§ EXTRACTED ENTRIES:

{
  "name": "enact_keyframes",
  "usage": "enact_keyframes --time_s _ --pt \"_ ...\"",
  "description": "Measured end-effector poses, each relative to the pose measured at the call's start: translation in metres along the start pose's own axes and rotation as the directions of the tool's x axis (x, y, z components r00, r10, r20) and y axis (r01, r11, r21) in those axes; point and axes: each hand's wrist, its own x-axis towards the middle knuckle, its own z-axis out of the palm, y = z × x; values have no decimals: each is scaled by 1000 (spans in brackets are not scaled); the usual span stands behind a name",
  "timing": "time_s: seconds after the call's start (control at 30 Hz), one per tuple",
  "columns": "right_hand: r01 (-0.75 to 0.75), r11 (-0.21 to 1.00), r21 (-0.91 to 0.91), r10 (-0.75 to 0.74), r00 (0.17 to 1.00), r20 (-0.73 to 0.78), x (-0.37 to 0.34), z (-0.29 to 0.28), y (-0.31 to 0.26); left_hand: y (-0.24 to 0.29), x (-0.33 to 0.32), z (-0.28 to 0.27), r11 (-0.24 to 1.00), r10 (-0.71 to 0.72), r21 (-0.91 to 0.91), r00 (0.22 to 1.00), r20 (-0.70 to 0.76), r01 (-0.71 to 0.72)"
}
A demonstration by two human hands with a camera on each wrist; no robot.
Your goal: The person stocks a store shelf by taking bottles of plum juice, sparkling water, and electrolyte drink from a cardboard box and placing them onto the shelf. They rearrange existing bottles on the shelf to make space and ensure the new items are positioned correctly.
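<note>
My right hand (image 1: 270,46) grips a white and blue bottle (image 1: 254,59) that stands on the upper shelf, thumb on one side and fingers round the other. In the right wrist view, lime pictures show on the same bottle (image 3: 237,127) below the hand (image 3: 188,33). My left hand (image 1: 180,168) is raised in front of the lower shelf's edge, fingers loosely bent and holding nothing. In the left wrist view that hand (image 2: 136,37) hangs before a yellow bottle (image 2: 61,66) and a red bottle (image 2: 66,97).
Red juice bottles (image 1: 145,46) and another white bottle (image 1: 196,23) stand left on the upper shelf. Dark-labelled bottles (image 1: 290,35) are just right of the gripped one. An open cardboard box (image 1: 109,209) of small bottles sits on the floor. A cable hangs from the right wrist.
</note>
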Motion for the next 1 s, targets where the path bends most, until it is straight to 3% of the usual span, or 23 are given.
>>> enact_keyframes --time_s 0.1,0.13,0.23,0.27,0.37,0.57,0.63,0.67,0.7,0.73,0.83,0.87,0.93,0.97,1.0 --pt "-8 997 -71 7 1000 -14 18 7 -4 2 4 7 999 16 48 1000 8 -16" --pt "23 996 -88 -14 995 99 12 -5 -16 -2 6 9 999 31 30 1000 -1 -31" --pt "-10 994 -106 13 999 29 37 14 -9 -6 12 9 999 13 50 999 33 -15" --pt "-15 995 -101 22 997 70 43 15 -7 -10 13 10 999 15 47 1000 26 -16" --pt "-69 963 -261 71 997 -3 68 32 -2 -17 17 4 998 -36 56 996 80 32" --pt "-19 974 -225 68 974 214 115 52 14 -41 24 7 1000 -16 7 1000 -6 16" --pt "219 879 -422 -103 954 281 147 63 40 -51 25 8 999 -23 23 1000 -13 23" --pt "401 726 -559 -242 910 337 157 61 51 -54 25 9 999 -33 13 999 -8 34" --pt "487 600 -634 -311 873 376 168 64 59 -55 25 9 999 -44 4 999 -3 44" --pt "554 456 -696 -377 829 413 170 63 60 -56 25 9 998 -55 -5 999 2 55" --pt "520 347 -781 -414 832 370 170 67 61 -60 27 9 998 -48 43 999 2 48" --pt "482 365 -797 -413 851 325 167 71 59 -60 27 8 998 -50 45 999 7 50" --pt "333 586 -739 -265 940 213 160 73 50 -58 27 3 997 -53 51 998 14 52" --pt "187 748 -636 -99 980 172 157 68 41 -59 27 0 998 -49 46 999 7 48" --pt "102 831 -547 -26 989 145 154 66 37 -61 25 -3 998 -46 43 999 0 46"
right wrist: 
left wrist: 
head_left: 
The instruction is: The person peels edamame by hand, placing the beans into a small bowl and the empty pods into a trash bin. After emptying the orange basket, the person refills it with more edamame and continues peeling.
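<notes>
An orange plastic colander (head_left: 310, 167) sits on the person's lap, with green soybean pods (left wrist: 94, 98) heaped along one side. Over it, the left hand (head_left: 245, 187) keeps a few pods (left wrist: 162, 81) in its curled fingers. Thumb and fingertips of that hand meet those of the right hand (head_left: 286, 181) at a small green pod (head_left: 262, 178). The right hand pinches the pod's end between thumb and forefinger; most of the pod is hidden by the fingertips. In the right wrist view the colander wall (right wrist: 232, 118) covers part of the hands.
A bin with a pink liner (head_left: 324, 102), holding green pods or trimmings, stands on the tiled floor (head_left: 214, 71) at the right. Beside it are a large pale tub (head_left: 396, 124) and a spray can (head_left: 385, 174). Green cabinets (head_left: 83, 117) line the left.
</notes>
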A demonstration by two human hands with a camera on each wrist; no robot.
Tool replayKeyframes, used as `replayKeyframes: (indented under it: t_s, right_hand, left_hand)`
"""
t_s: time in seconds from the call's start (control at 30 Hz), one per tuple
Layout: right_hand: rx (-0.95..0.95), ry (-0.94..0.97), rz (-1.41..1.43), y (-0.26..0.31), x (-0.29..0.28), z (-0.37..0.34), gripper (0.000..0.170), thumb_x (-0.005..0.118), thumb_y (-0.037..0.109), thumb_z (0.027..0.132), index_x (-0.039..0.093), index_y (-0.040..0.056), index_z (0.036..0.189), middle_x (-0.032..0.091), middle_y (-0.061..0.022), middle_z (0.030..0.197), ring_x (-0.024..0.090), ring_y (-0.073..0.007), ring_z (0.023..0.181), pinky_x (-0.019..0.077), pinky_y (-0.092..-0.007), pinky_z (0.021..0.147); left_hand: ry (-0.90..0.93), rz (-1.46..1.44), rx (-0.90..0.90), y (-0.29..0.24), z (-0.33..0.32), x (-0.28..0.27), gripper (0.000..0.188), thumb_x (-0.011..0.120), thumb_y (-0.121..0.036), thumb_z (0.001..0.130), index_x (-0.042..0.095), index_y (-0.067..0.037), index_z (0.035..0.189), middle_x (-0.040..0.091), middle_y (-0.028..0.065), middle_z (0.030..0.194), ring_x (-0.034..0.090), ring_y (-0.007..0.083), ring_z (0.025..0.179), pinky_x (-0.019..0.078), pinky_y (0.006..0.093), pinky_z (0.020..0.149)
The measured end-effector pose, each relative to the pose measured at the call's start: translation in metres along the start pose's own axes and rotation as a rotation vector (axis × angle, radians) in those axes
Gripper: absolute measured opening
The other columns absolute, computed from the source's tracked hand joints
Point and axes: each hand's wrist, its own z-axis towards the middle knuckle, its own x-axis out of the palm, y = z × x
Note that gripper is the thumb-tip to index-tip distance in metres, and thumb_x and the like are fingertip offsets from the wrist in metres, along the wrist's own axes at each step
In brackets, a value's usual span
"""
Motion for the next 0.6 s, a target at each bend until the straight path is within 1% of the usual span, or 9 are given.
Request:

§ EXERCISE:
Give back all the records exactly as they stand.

§ WRITTEN REPLY:
{
  "name": "enact_keyframes",
  "usage": "enact_keyframes --time_s _ --pt \"_ ...\"",
  "description": "Measured end-effector poses, each relative to the pose measured at the call's start: translation in metres along the start pose's own axes and rotation as the directions of the tool's x axis (x, y, z components r00, r10, r20) and y axis (r01, r11, r21) in those axes; point and axes: each hand's wrist, its own x-axis towards the middle knuckle, its own z-axis out of the palm, y = z × x; values have no decimals: each is scaled by 1000 (spans in brackets are not scaled); the usual span stands behind a name",
  "timing": "time_s: seconds after the call's start (control at 30 Hz), one per tuple",
  "columns": "right_hand: r01 (-0.75 to 0.75), r11 (-0.21 to 1.00), r21 (-0.91 to 0.91), r10 (-0.75 to 0.74), r00 (0.17 to 1.00), r20 (-0.73 to 0.78), x (-0.37 to 0.34), z (-0.29 to 0.28), y (-0.31 to 0.26); left_hand: y (-0.24 to 0.29), x (-0.33 to 0.32), z (-0.28 to 0.27), r11 (-0.24 to 1.00), r10 (-0.71 to 0.72), r21 (-0.91 to 0.91), r00 (0.22 to 1.00), r20 (-0.70 to 0.76), r01 (-0.71 to 0.72)"
}
A demonstration by two human hands with a camera on each wrist; no robot.
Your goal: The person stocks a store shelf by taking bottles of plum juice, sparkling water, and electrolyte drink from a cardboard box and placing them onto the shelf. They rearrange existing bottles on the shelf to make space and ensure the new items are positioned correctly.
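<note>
My right hand (image 1: 270,46) grips a white and blue bottle (image 1: 254,59) that stands on the upper shelf, thumb on one side and fingers round the other. In the right wrist view, lime pictures show on the same bottle (image 3: 237,127) below the hand (image 3: 188,33). My left hand (image 1: 180,168) is raised in front of the lower shelf's edge, fingers loosely bent and holding nothing. In the left wrist view that hand (image 2: 136,37) hangs before a yellow bottle (image 2: 61,66) and a red bottle (image 2: 66,97).
Red juice bottles (image 1: 145,46) and another white bottle (image 1: 196,23) stand left on the upper shelf. Dark-labelled bottles (image 1: 290,35) are just right of the gripped one. An open cardboard box (image 1: 109,209) of small bottles sits on the floor. A cable hangs from the right wrist.
</note>
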Motion for the next 1 s, targets where the path bends most, until it is straight to 3% of the usual span, or 23 are given.
>>> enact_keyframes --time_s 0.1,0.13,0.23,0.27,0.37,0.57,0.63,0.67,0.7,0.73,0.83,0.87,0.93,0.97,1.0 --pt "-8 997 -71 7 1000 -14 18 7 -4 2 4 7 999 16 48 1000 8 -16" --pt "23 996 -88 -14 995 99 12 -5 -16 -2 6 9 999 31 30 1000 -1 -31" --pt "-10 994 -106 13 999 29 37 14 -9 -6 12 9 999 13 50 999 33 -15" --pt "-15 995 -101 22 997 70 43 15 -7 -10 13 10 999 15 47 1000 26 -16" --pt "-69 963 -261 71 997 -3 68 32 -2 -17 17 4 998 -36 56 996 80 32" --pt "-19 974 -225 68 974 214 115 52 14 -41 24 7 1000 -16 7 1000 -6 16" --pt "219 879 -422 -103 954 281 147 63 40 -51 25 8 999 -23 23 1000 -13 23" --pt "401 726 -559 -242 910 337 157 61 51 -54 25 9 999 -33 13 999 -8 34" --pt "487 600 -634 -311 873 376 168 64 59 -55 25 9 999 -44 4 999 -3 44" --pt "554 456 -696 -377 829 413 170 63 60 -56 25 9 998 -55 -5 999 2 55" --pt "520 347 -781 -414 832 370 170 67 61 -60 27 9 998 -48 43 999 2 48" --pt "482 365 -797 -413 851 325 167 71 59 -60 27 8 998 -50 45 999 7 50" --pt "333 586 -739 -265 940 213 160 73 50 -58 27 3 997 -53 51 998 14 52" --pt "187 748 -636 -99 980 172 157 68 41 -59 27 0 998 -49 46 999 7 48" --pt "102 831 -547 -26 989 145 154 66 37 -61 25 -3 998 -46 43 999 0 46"
right wrist: 
left wrist: 
head_left: 
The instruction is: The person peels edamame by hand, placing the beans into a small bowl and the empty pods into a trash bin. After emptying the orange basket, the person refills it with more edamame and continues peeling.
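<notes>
An orange plastic colander (head_left: 310, 167) sits on the person's lap, with green soybean pods (left wrist: 94, 98) heaped along one side. Over it, the left hand (head_left: 245, 187) keeps a few pods (left wrist: 162, 81) in its curled fingers. Thumb and fingertips of that hand meet those of the right hand (head_left: 286, 181) at a small green pod (head_left: 262, 178). The right hand pinches the pod's end between thumb and forefinger; most of the pod is hidden by the fingertips. In the right wrist view the colander wall (right wrist: 232, 118) covers part of the hands.
A bin with a pink liner (head_left: 324, 102), holding green pods or trimmings, stands on the tiled floor (head_left: 214, 71) at the right. Beside it are a large pale tub (head_left: 396, 124) and a spray can (head_left: 385, 174). Green cabinets (head_left: 83, 117) line the left.
</notes>
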A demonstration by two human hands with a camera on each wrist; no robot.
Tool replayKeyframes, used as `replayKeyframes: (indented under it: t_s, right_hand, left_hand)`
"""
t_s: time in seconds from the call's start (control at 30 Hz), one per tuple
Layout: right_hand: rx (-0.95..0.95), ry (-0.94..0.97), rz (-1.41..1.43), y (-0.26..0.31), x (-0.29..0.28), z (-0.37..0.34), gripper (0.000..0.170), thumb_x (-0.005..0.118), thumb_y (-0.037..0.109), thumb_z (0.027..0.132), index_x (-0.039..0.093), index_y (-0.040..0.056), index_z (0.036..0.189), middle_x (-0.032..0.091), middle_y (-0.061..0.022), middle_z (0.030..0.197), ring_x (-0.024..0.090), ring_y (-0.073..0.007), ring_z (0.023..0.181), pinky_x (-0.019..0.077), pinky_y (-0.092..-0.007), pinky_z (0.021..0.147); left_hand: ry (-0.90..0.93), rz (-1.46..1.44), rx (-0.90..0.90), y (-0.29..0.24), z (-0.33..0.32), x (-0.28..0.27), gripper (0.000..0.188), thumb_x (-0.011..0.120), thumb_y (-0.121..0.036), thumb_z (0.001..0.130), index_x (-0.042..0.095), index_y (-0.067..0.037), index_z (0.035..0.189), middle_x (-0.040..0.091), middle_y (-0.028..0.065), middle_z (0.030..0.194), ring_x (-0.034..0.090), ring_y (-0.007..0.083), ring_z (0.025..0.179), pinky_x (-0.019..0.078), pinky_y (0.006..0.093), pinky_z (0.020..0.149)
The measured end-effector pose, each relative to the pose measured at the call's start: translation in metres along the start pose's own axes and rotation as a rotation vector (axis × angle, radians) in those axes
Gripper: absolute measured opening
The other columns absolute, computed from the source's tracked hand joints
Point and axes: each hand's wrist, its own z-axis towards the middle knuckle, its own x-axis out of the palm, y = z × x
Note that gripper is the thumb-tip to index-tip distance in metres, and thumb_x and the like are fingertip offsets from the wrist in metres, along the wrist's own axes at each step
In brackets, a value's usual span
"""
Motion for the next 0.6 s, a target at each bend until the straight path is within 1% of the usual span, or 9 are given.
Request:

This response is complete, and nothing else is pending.